DATA EXCERPT:
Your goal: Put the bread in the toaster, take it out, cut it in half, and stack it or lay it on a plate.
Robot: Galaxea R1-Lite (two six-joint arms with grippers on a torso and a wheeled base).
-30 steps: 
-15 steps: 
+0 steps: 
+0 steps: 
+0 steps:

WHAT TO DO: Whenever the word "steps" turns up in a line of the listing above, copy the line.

EXERCISE OUTPUT:
-30 steps: 
-15 steps: 
+0 steps: 
+0 steps: 
+0 steps:

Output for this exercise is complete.